Si Pragmatis yang taktis dan opurtunis
Segala aturan main yang telah tertuang dan menjadi patron terhadap pencapaian tujuan tidak jarang justru menjadi ancaman dan hambatan. Tidak terpatok hanya dengan satu cara atau ide yang telah pakem adalah salah satu pola pemahaman bagi para pendukung pragmatis. Ide menjadi benar ketika memiliki fungsi pelayanan dan kegunaan.
Dengan demikian, paham pragmatisme tidak mau direpotkan dengan pertanyaan-pertanyaan seputar kebenaran atau nilai-nilai luhur saja. Hitam dan putih hanya akan menjadi dasar pertimbangan yang difokuskan pada hasil.
“Bagi saya yang penting lulus” suatu pernyataan yang berbeda dengan kaum idealis sebelumnya yang meletakkan tujuan menjadi jawara. Hasil akhir adalah lulus yang tidak terlalu muluk-muluk. Meletakkan tujuan yang tidak seindah dengan kaum sebelumnya karena berorientasi kepada kata lulus. Jauh dari fokus meraih kata jawara sebagai tujuan akhir.

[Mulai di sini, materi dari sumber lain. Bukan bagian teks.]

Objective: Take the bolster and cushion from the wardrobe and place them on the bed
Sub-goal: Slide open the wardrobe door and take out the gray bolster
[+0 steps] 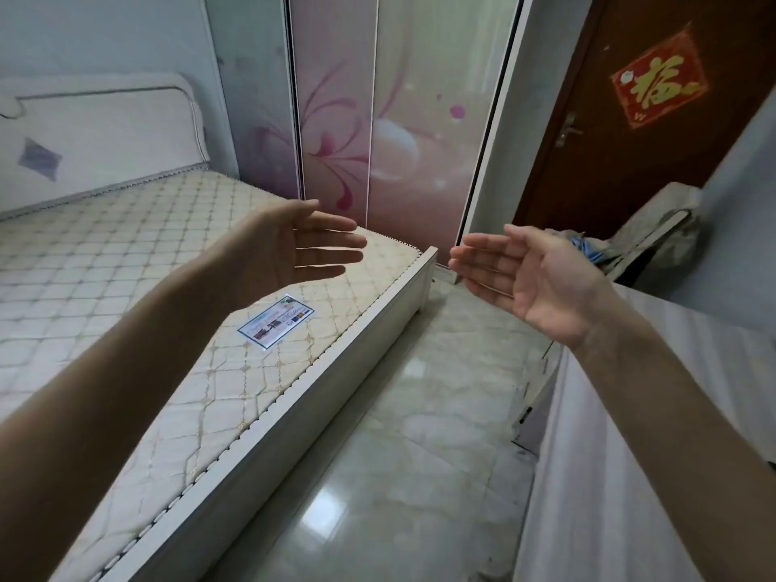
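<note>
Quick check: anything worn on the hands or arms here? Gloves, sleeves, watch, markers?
Nothing worn. The left hand and right hand are bare, with no gloves or rings on the fingers. Both forearms are bare as far as the frame shows: no sleeves, watch, bands or markers.

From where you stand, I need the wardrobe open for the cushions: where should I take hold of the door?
Probably the pink door's vertical edge at the seam, fingertips pressed flat, approached from the front. The doors look like flush sliding panels with no handle visible. Both the left hand and right hand are empty.
</note>
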The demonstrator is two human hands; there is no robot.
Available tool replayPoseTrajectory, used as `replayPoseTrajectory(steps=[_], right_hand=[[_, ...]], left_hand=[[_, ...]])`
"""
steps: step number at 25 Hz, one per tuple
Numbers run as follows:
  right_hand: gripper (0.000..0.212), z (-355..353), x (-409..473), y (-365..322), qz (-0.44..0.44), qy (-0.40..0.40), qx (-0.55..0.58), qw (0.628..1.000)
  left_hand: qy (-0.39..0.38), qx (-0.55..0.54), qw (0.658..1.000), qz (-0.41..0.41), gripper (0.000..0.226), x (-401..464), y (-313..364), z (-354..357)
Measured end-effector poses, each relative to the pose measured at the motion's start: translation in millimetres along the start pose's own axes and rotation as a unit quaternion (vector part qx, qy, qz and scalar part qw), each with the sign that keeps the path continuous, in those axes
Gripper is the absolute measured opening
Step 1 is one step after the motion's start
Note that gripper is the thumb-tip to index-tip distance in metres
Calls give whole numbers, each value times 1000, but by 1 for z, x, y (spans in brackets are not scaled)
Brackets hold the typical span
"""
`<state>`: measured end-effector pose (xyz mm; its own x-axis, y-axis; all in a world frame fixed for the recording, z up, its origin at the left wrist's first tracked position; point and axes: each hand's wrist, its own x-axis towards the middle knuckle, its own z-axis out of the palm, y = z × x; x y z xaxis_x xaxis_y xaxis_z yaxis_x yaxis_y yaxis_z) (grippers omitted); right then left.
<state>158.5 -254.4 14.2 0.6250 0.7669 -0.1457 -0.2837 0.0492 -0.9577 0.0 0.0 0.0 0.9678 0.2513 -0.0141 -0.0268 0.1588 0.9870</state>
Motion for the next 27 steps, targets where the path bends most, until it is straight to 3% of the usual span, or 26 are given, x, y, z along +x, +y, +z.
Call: replayPoseTrajectory(steps=[9,18,27], right_hand=[[41,-17,97,7,38,24,23,999],[42,-13,215,12,23,101,79,991],[41,-50,281,14,23,176,93,980]], left_hand=[[-6,-14,999,-32,45,91,-13,-49],[-63,-12,995,-77,41,220,-9,-136],[-100,6,990,-102,48,325,-28,-164]])
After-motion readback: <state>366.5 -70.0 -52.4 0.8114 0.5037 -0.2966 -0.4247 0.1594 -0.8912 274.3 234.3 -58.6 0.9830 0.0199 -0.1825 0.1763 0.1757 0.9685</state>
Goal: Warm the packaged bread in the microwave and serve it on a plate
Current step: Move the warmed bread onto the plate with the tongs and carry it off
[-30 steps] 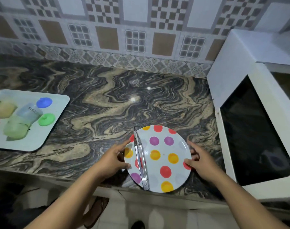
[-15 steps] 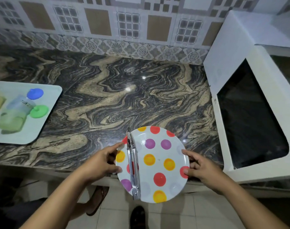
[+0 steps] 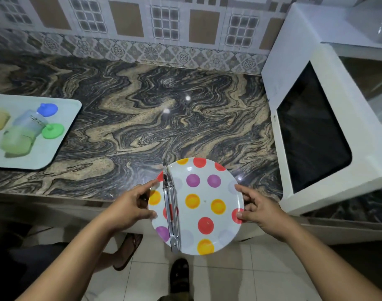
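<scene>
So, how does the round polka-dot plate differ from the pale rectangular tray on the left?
The round white plate with coloured dots is gripped at its edges by the left hand and right hand, partly past the counter edge; the pale rectangular tray lies flat on the marbled counter, untouched. The plate carries metal tongs; the tray carries translucent containers and loose lids. Both hold something.

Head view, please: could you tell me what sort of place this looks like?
Most likely a home kitchen: a marbled stone countertop runs along a patterned tile backsplash, a white microwave stands at the right, and both hands hold a polka-dot plate with metal tongs on it.
</scene>
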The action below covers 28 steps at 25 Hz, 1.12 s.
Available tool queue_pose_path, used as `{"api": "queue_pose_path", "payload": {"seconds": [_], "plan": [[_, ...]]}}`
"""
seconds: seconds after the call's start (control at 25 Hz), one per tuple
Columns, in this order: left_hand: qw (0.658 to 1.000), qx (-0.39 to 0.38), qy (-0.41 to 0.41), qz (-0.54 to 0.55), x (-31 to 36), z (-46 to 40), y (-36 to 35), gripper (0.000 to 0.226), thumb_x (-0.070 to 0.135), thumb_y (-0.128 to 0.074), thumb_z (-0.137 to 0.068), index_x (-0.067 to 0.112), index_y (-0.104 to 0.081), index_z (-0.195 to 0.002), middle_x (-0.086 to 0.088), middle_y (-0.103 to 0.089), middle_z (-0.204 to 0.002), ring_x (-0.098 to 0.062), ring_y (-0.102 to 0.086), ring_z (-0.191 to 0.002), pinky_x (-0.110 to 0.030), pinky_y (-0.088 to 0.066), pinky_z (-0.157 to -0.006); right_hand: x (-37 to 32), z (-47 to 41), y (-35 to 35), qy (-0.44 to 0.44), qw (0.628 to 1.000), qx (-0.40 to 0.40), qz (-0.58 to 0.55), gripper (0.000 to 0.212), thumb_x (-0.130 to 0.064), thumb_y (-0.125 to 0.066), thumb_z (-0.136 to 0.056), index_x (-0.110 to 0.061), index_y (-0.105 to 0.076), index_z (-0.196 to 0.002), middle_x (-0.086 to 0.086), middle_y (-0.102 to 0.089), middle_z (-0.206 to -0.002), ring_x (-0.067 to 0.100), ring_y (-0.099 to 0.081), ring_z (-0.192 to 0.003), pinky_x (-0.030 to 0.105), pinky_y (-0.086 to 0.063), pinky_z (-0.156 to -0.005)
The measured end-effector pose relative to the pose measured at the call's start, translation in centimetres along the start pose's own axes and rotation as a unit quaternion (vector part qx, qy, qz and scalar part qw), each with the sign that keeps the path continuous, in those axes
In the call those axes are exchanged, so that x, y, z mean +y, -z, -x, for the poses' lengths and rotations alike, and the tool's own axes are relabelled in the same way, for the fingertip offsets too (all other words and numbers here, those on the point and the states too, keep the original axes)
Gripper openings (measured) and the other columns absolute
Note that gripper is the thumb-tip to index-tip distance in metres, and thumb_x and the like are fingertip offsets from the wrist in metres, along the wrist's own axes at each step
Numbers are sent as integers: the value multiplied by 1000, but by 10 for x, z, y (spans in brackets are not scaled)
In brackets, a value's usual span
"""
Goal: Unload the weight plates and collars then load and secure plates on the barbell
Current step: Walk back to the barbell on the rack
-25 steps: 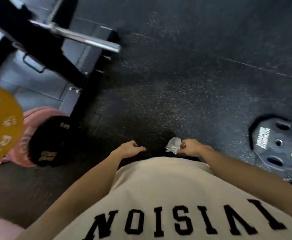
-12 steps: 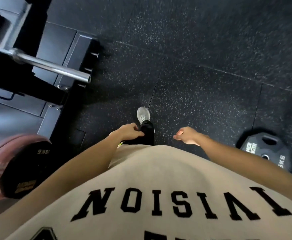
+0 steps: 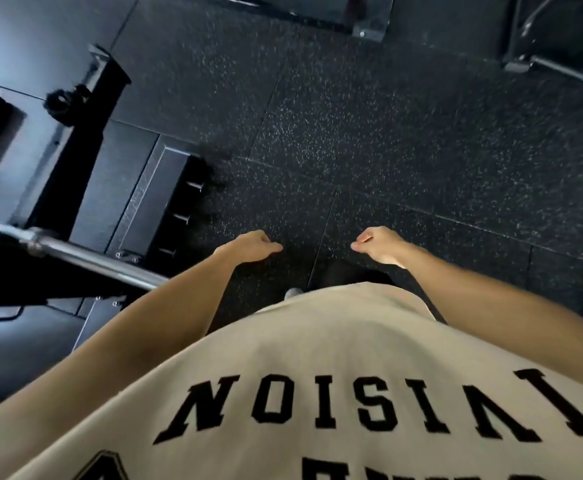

Menikmati realita dengan cara yang berbeda dan tidak hanya dengan bekerja keras apalagi terbentur dengan keterbatasan yang dimiliki.
Bekerja keras terkadang hanyalah angan-angan apabila diperkirakan tidak akan mencapai hasil yang diharapkan. Perlu cara lain yang lebih lentur dan masuk akal sehingga hasil yang diharapkan adalah kata lulus. Bekerja keras bukanlah ide atau cara mumpuni apabila punya cara lain di luar kebiasaan.
Banyak cara atau ide dengan segala keperbedaan yang dimiliki adalah sesuatu yang dimaklumi untuk mencapai tujuan. Antisipasi terhadap keterbatasan membuat kaum ini paham betul antara kemampuan dengan keterbatasan berikut rangakaian peraturan atau nilai-nilai yang sulit diterabas. Untuk apa juga harus juara kalau lulus juga adalah pilihan yang menyenangkan hati.
Nilai-nilai kesempurnaan tidak musti dikejar apabila yang praktis dan cepat telah memuaskan dan bisa dinikmati dengan bahagia.
Mobil dengan mesin tercanggih tidak akan bermakna apapun apabila tidak bisa berjalan. Keindahan atau kemewahan mobil akan tidak ada gunanya apabila tidak bisa dimiliki dan dimanfatkan. Pemahaman ini yang terkadang membuat kaum pragmatis terkesan apa adanya, tidak punya tujuan yang jelas dan sempurna, dan kelenturan ide yang mengantipasi perubahan serta kegagalan mencapai tujuan.
Sehingga itu sering kaum pragmatis dilabel sebagai kaum opurtunis atau tidak punya prinsip.